►

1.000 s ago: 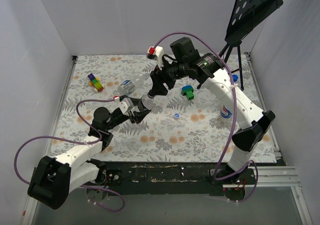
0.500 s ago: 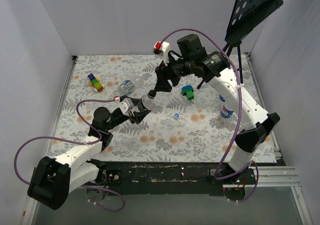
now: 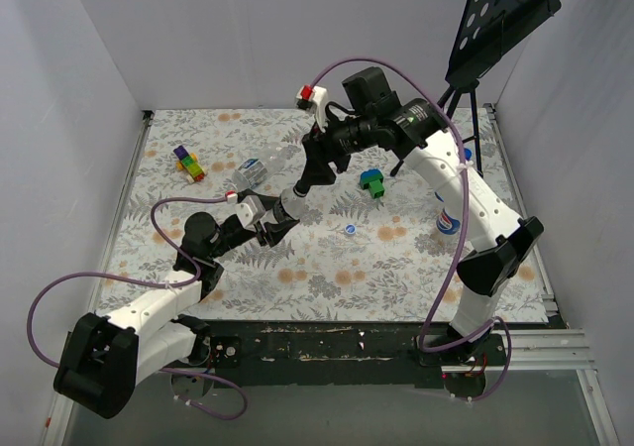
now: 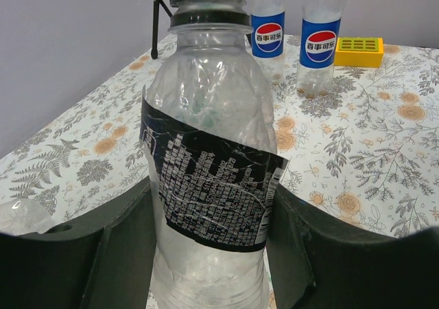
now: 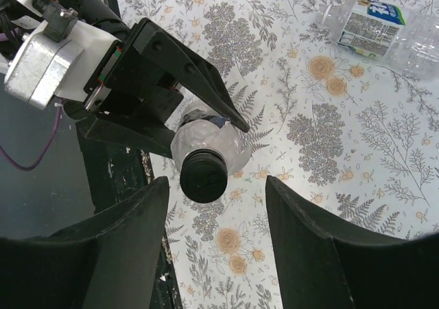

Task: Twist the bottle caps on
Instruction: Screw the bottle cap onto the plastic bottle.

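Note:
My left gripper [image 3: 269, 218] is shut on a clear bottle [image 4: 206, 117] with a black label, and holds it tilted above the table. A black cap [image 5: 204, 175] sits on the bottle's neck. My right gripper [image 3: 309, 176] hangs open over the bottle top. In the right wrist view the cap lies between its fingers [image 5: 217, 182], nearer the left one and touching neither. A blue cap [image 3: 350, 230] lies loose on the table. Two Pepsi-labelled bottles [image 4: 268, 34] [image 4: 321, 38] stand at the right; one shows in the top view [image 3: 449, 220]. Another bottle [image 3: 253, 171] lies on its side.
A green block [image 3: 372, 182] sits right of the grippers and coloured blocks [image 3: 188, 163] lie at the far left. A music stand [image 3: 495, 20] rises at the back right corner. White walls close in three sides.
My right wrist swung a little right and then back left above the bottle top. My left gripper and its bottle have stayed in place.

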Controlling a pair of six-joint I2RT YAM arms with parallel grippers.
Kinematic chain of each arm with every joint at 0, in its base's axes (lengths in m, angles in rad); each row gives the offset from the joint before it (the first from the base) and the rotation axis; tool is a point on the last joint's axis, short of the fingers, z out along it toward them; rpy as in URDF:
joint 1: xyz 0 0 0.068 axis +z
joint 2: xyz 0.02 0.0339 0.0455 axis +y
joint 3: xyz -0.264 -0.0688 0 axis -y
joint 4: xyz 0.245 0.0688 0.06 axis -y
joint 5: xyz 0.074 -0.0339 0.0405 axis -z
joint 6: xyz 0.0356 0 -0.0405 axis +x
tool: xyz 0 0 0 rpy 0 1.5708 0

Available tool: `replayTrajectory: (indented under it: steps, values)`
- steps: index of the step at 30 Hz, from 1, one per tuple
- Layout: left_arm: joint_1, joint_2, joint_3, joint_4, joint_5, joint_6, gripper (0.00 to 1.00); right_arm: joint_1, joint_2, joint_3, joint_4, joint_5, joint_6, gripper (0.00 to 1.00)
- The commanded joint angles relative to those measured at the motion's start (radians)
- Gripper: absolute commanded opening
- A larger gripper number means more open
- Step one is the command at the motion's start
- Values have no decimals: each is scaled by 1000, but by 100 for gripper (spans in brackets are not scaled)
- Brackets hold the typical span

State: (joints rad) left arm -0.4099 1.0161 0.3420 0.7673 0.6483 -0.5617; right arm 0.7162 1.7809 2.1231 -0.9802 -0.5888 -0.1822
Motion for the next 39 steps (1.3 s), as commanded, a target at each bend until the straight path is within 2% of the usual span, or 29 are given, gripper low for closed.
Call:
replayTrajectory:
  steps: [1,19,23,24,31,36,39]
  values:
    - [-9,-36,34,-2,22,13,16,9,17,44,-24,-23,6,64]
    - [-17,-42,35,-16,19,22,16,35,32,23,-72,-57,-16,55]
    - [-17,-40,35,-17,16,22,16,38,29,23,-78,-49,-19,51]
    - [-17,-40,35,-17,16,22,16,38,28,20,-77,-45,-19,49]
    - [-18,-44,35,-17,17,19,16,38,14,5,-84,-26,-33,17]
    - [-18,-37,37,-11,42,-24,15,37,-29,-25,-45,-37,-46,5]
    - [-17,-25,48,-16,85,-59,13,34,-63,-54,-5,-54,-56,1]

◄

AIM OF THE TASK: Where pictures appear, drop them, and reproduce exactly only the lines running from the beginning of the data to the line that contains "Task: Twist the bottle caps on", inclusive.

TASK OUTPUT:
1.000 s ago: 
0.500 s ago: 
now: 
now: 
now: 

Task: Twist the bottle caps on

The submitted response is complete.